§ Task directions: Repeat the entire listing exactly.

§ Data block:
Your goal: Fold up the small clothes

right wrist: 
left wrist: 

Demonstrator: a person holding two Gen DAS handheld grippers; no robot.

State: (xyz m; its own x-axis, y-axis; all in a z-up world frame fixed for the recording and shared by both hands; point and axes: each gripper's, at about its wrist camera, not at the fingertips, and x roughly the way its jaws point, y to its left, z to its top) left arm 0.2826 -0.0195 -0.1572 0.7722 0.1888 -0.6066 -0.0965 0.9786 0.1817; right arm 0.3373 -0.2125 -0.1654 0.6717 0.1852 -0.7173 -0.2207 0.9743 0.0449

§ Solution to this problem:
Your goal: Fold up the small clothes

right wrist: 
left wrist: 

Demonstrator: a person holding two Gen DAS handheld grippers; no robot.

State: (xyz m; its own x-axis, y-axis; all in a z-up world frame fixed for the recording and shared by both hands; point and axes: each gripper's, at about its wrist camera, not at the fingertips, and x roughly the way its jaws point, y to its left, z to its top) left arm 0.2826 -0.0195 -0.1572 0.7722 0.1888 -0.6066 -0.0965 0.9786 0.1817; right arm 0.3373 -0.2125 -0.1654 0.6717 0.1852 -0.7173 -0.2207 0.9743 0.0449

This completes the answer.